Edward Snowden has joined the anti-Apple campaign, signing a petition opposing the company’s proposal to scan all iPhone users’ photographs. The whistleblower, who was forced to depart the United States after releasing highly sensitive information on worldwide surveillance networks, backed the open letter, which was published on the Github platform, and expressed his concerns about Apple’s “privacy-invasive content scanning technology.”
If you have a @github account, you can join me in co-signing the first letter uniting security & privacy experts, researchers, professors, policy advocates, and consumers against @Apple's planned moves against all of our privacy.https://t.co/QIb1TwJE0C
— Edward Snowden (@Snowden) August 6, 2021
He expressed alarm in a series of tweets that Apple is implementing “mass surveillance to the entire world” and setting a precedent that might allow the corporation to scan for any other arbitrary content in the future.
Despite being ordered by the FBI and a federal judge to unlock an iPhone used by Syed Farook, one of the gunmen in the December 2015 attacks in San Bernardino, California, Snowden observed that Apple has historically been an industry leader in terms of digital privacy. Apple was against the decree, claiming it would create a “dangerous precedent.”
No matter how well-intentioned, @Apple is rolling out mass surveillance to the entire world with this. Make no mistake: if they can scan for kiddie porn today, they can scan for anything tomorrow.
They turned a trillion dollars of devices into iNarcs—*without asking.* https://t.co/wIMWijIjJk
— Edward Snowden (@Snowden) August 6, 2021
A prominent worldwide digital rights group, the Electronic Frontier Foundation (EFF), has slammed Apple’s move to check its customers’ libraries and communications in iCloud, calling it “shocking” for consumers who have depended on Apple’s privacy and security leadership.

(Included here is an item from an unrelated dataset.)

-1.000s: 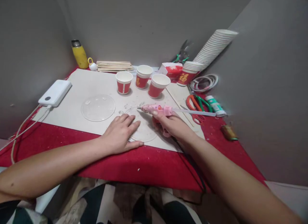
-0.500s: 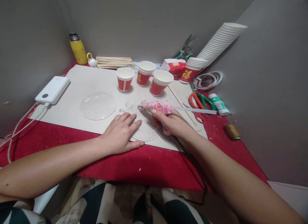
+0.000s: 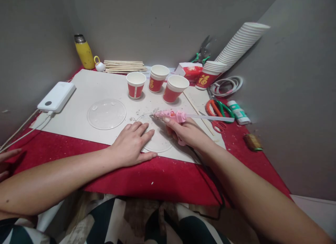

“Child exploitation is a serious problem, and Apple isn’t the first tech company to bend its privacy-protective stance in an attempt to combat it. But that choice will come at a high price for overall user privacy. Apple can explain at length how its technical implementation will preserve privacy and security in its proposed backdoor, but at the end of the day, even a thoroughly documented, carefully thought-out, and narrowly-scoped backdoor is still a backdoor…
It’s impossible to build a client-side scanning system that can only be used for sexually explicit images sent or received by children. As a consequence, even a well-intentioned effort to build such a system will break key promises of the messenger’s encryption itself and open the door to broader abuses.
All it would take to widen the narrow backdoor that Apple is building is an expansion of the machine learning parameters to look for additional types of content, or a tweak of the configuration flags to scan, not just children’s, but anyone’s accounts. That’s not a slippery slope; that’s a fully built system just waiting for external pressure to make the slightest change.”
Apple’s decision to scan communications and iCloud Photos could be legally obliged to include additional materials or readily expanded. As the EFF noted, “Make no mistake: this is not a benefit for all iCloud Photos users, but a reduction in privacy.”